- Born: October 21, 1870 Tatamagouche, Nova Scotia, Canada
- Died: 1964 (aged 94)

= Robert Douglas Donaldson =

Canadian master builder

Robert Douglas Donaldson (also known as R. D. Donaldson; October 21, 1870 – 1964) was a Canadian master builder who was prominent in the first half of the 20th century. During his time in Massachusetts, he became one of the state's most prolific builders.

==Early life==
Donaldson was born in 1870 Tatamagouche, Nova Scotia, Canada, to David Donaldson and Flora Douglas. Without attaining a formal education, he emigrated south to Boston, Massachusetts, in his late teens, with farming and building experience. He worked as a farmhand in Acton.

==Career==
Donaldson built his first house, in Lincoln, Massachusetts, in 1895. Located at 27 Tower Road, the house was constructed for William Pierce with plans purchased via a mail-order catalog.
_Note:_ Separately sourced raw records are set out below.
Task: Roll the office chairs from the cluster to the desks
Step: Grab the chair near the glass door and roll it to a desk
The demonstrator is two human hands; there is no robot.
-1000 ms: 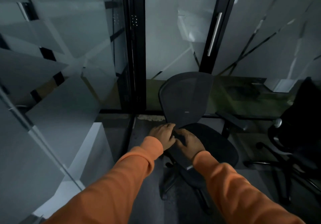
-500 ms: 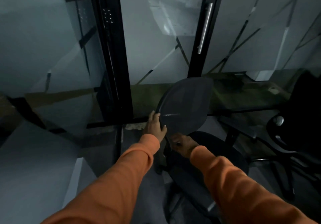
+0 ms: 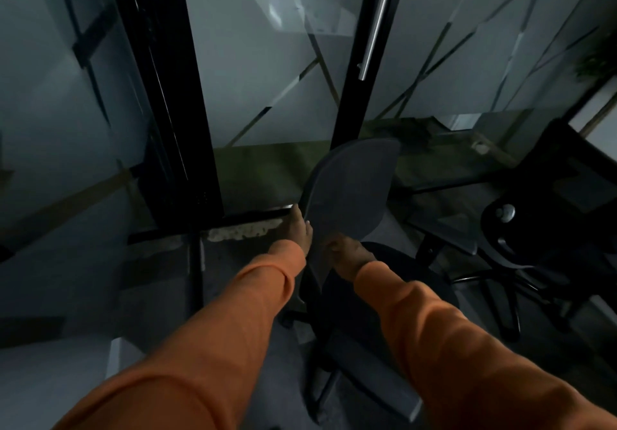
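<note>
We judge the main risk to be collision. The mesh-back office chair (image 3: 350,189) stands just in front of the glass door (image 3: 267,62), backrest turned near the door's black post. A hard swing could knock it into the glass. A second chair (image 3: 551,212), right of the door, stands near, and its base could snag ours. Dim light hides the castors. The left grip (image 3: 300,229) is clamped on the backrest's left edge, arm outstretched. The right grip (image 3: 347,252) is curled on its lower edge.

Arms outstretched, left hand (image 3: 301,229) and right hand (image 3: 348,256) grip the chair back (image 3: 354,189).
</note>
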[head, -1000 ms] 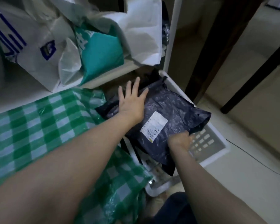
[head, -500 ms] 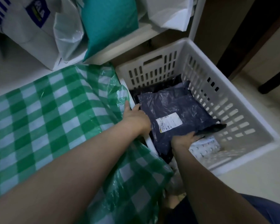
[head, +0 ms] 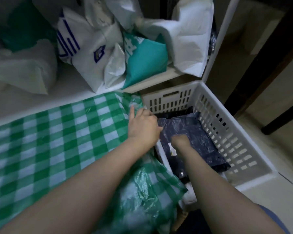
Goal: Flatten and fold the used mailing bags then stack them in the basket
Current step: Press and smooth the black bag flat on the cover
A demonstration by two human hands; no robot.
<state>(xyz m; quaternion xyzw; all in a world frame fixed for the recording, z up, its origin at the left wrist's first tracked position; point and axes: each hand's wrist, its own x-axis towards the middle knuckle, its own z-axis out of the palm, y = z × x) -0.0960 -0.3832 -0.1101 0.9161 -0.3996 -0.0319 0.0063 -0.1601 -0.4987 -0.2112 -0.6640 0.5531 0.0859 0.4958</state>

Later projects included moving Lincoln's Old Town Hall from beside today's First Parish Church to its location opposite the Town Offices Building on Lincoln Road. The Town Offices Building was completed by Donaldson in 1908. Many examples of Donaldsons handiwork are visible along the southern side of Trapelo Road, the main road in and out of Lincoln to and from the east. It is believed that he was responsible for the construction or alteration of around 100 buildings in Lincoln, with further examples existing in Cambridge, Brookline, Needham, Waltham and Concord. His work was mostly in the vernacular style. His prolific period ended around 1930, when "construction began employing machines and not men."

Donaldson and his family raised Guernsey cows at their Glendale Dairy until 1947, having purchased the land on Weston Road from John H. Pierce.

He served as a Selectman between 1913 and 1939, and also served on the Board of Health and the Cemetery Commission.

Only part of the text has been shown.